Check each line of the records below for the word "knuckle" and copy those where it appears.

(Stored dataset items)
*****

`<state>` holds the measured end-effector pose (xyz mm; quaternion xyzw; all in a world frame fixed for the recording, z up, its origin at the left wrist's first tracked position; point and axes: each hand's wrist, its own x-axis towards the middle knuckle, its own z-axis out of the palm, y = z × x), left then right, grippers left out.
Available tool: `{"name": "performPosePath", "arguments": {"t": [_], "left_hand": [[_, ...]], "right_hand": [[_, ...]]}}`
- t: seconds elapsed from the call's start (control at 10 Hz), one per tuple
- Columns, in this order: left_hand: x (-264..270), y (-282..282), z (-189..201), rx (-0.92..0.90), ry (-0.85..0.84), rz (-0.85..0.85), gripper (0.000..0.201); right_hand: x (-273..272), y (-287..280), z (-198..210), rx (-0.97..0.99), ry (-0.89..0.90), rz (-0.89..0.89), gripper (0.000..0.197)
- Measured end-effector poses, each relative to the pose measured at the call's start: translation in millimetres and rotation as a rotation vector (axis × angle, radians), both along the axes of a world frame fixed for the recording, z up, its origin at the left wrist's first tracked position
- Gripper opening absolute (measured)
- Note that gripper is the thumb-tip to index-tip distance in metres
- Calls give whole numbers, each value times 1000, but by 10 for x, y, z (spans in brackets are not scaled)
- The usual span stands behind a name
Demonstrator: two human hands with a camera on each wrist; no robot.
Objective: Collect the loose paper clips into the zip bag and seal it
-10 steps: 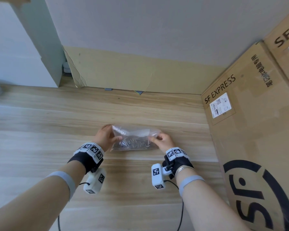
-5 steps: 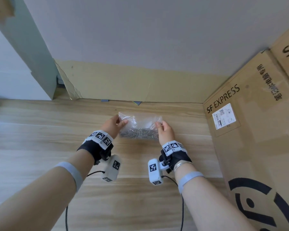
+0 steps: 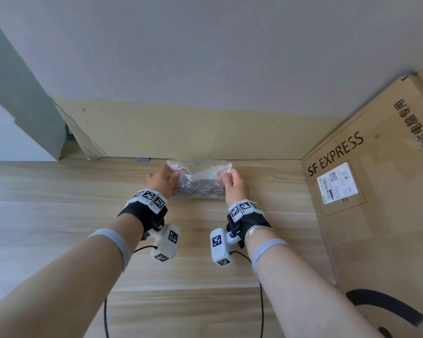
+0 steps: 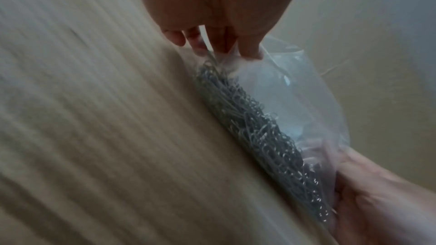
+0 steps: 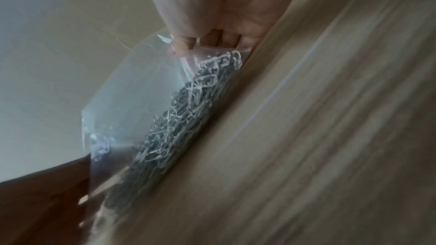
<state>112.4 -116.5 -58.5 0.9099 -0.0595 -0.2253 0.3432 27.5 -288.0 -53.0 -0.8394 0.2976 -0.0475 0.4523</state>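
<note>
While the left hand point(image 3: 162, 178) pinches one end of the bag point(image 3: 200, 178), the right hand point(image 3: 233, 182) pinches the other. Paper clips point(image 3: 200, 190) sit heaped inside, near the table's point(image 3: 59, 215) far edge.

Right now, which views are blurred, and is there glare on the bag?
Head view: sharp, wide-angle bending at the edges, mild sheen on the clear plastic zip bag. Left wrist view: wooden tabletop streaked with motion blur, silver paper clips soft. Right wrist view: same streaking, clips readable.

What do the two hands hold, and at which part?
The zip bag of paper clips: left hand pinches its left edge, right hand its right edge.
</note>
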Motion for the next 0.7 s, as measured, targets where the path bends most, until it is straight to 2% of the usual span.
{"name": "performPosePath", "arguments": {"t": [0.1, 0.2, 0.3, 0.4, 0.5, 0.6, 0.7], "left_hand": [[29, 9, -61, 131, -52, 18, 40], [64, 5, -92, 167, -23, -34, 44], [49, -16, -68, 178, -6, -12, 44], [9, -1, -22, 191, 21, 0, 44], [-48, 26, 64, 78, 80, 79, 47], [-172, 93, 209, -48, 77, 159, 51], [-272, 169, 382, -88, 54, 151, 43]], "right_hand": [[36, -22, -100, 6, 78, 19, 27], [55, -61, -115, -156, 204, 61, 36], [41, -68, -49, -270, 283, 100, 41], [0, -40, 36, -220, 315, 94, 44], [-64, -17, 108, -64, 217, -25, 46], [-222, 39, 264, 21, 163, -175, 39], [-339, 102, 369, 51, 82, -240, 40]]}}
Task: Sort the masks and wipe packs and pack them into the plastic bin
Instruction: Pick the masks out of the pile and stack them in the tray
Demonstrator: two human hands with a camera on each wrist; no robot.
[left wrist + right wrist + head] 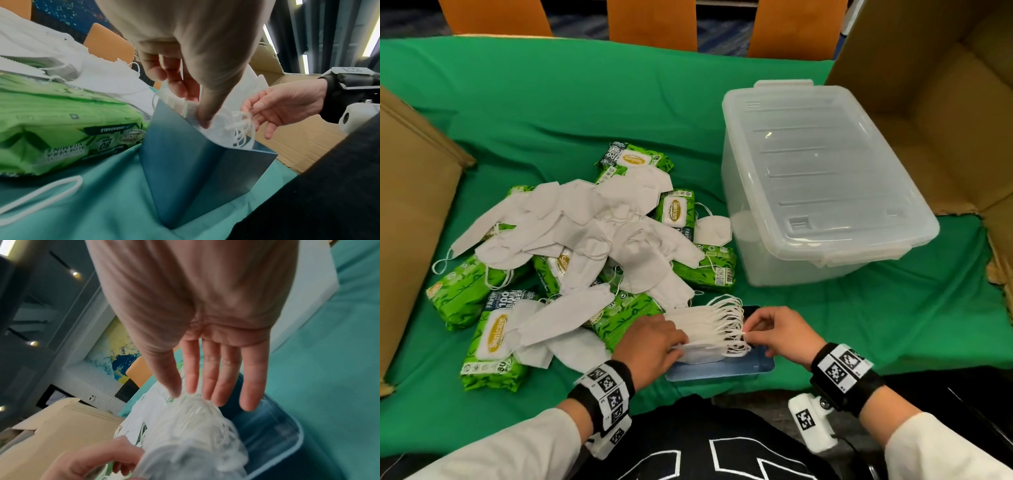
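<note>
Gripping mask stack [705, 329] | left hand [650, 346] | right hand [780, 334] fingers pinch loops

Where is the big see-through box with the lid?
In the head view the plastic bin sits on the green cloth at the right, lid on, beside the cardboard box and right of the mask pile.

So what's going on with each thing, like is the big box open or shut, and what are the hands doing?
Plastic bin: lid on, shut.
Stack of masks: gathered, standing in the blue box.
Blue box: open, on the green cloth.
Left hand: holds the stack.
Right hand: pinches the ear loops.
Loose masks: piled unsorted over the wipe packs.
Wipe packs: sealed, lying on the cloth.
</note>
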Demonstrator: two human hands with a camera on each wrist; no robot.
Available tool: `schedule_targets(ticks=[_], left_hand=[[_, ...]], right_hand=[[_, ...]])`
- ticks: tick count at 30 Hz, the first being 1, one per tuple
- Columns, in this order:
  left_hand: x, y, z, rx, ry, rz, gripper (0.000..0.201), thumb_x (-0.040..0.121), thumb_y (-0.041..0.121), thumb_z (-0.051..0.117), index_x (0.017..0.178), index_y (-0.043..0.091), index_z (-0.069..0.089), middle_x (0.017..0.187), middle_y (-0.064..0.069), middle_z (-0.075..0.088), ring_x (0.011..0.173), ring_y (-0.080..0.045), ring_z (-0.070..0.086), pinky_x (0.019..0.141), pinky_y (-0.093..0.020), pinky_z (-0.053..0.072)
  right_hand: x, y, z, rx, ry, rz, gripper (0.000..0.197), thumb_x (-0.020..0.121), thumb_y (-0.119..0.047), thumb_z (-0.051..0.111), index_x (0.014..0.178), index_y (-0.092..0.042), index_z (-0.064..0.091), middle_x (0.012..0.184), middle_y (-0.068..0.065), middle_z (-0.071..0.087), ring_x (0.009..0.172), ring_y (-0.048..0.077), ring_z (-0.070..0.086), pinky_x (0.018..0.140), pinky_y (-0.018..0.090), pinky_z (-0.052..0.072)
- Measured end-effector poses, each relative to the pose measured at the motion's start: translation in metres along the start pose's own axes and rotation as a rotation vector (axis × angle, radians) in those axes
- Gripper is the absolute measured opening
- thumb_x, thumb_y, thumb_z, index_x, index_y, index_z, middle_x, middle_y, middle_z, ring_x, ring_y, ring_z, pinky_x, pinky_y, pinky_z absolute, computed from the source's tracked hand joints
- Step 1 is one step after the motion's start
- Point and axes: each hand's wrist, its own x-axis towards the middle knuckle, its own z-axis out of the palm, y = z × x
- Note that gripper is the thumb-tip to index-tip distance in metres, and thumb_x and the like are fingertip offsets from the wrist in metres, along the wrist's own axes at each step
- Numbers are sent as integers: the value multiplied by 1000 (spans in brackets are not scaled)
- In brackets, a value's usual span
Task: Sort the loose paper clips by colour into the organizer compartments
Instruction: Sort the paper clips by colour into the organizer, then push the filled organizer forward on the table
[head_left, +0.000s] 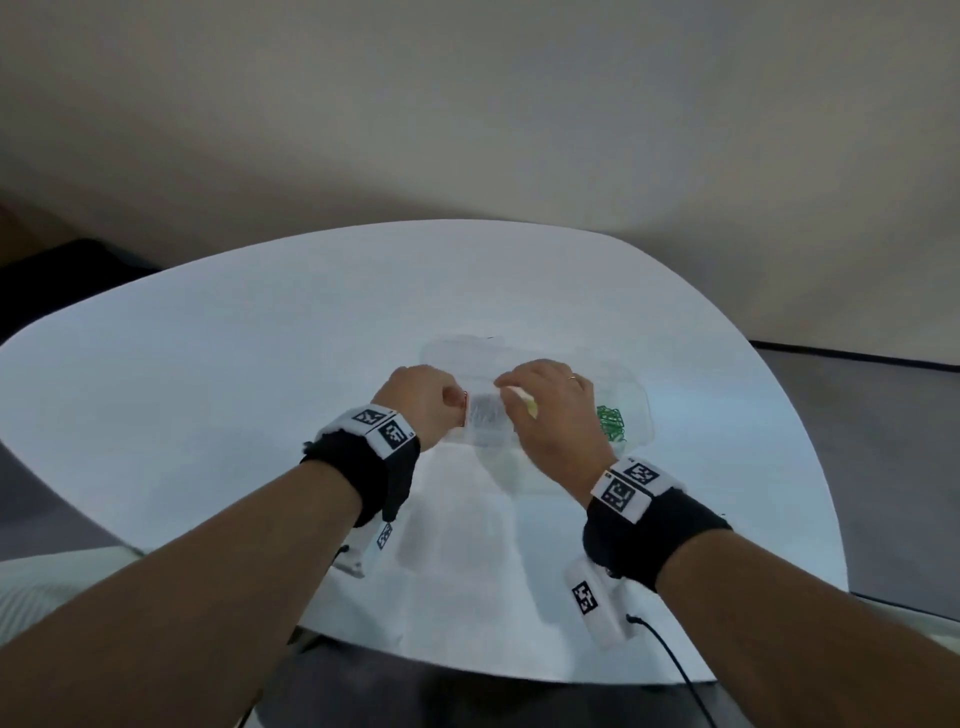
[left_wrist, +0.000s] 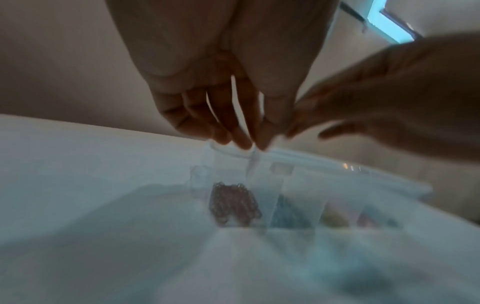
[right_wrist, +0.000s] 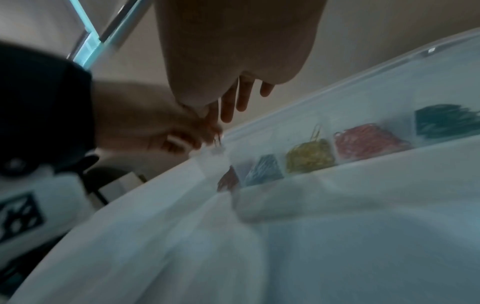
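Note:
A clear plastic organizer (head_left: 642, 415) lies on the white table (head_left: 260, 389) with its lid folded back. Its compartments hold sorted clips: dark red clips (right_wrist: 228, 179), blue clips (right_wrist: 265, 168), yellow clips (right_wrist: 309, 157), red clips (right_wrist: 369, 142) and green clips (right_wrist: 446, 121). My left hand (head_left: 457, 402) hovers over the left end and pinches a small pale clip (left_wrist: 252, 161) that hangs from its fingertips (left_wrist: 259, 142). My right hand (head_left: 506, 389) is beside it over the middle, fingers (right_wrist: 228, 107) fairly straight and close to the left fingertips; I see nothing held in it.
One yellow clip (right_wrist: 317, 131) stands up out of the yellow pile. The green clips (head_left: 610, 422) show at the organizer's right end. Bare table surface surrounds the box; the table's near edge runs just below my forearms. The wrist views are blurred.

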Motion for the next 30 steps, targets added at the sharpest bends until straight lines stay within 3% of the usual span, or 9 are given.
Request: schedule_targets(ticks=[4,7,10,14,17,20,23,26,30], left_hand=[[14,-1,-8,-130,198,-106,34,93,27,53,126,21,55,126,-10,48,108,-25,55,90,-33,44],[30,-5,-9,-269,111,-296,49,100,32,42,142,8,40,146,-16,39,129,-31,45,103,-35,36],[38,-4,-8,-420,80,-347,46,102,30,39,119,-8,57,129,-25,56,120,-36,52,96,-35,40],[41,-10,-2,-631,194,-350,28,96,14,51,112,-1,67,120,-18,65,116,-32,59,93,-32,46],[40,-18,-1,-779,263,-398,25,91,10,59,114,4,67,92,-10,69,91,-24,65,77,-26,48],[37,-22,-6,-811,283,-359,33,89,5,63,122,9,61,84,-4,66,77,-14,62,71,-20,48],[34,-19,-16,-781,276,-241,39,88,-8,56,120,13,62,80,2,64,70,-5,57,60,-9,45],[27,-10,-27,-744,282,-150,44,82,-16,46,101,17,70,80,3,63,78,-16,56,62,-13,42],[5,8,-38,-612,255,-39,40,84,-6,44,84,21,73,93,4,67,90,-15,58,73,-18,43]], right_hand=[[3,49,-40,-78,214,219,26,92,-24,53,116,-23,63,128,2,55,122,24,47,99,43,30],[-2,74,-53,-138,150,484,39,99,-26,46,137,-20,47,146,7,40,133,29,38,107,50,26],[-7,90,-53,80,-59,701,45,105,-28,33,145,-7,38,150,13,41,137,32,37,112,47,26],[-10,112,-48,317,-13,755,39,102,-17,37,139,-10,50,123,2,64,128,27,51,109,44,39],[-10,117,-50,384,93,784,32,100,-15,42,126,-14,61,107,-5,68,116,21,59,101,39,46],[-7,109,-55,519,156,785,34,102,-19,39,130,-10,57,112,-1,66,113,19,60,97,32,44],[-6,102,-59,632,175,786,36,103,-29,39,132,-13,54,116,-1,64,114,18,57,100,36,42],[-5,97,-65,705,185,772,44,103,-43,36,132,-16,53,123,1,61,118,19,54,108,42,38],[-6,89,-77,675,365,778,49,101,-48,32,136,-20,51,133,0,54,127,20,48,112,40,34]])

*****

**Solution**
`<state>` holds the measured end-effector pose (xyz mm; quaternion xyzw; all in a world frame fixed for the recording, z up, its origin at the left wrist's first tracked position; point and axes: each hand's wrist, its own x-axis towards the middle knuckle, its own z-axis out of the palm, y = z × x), left then right, grippers left out.
- Point and axes: each hand's wrist, its own x-axis towards the middle knuckle, its own z-axis out of the palm, y = z × x

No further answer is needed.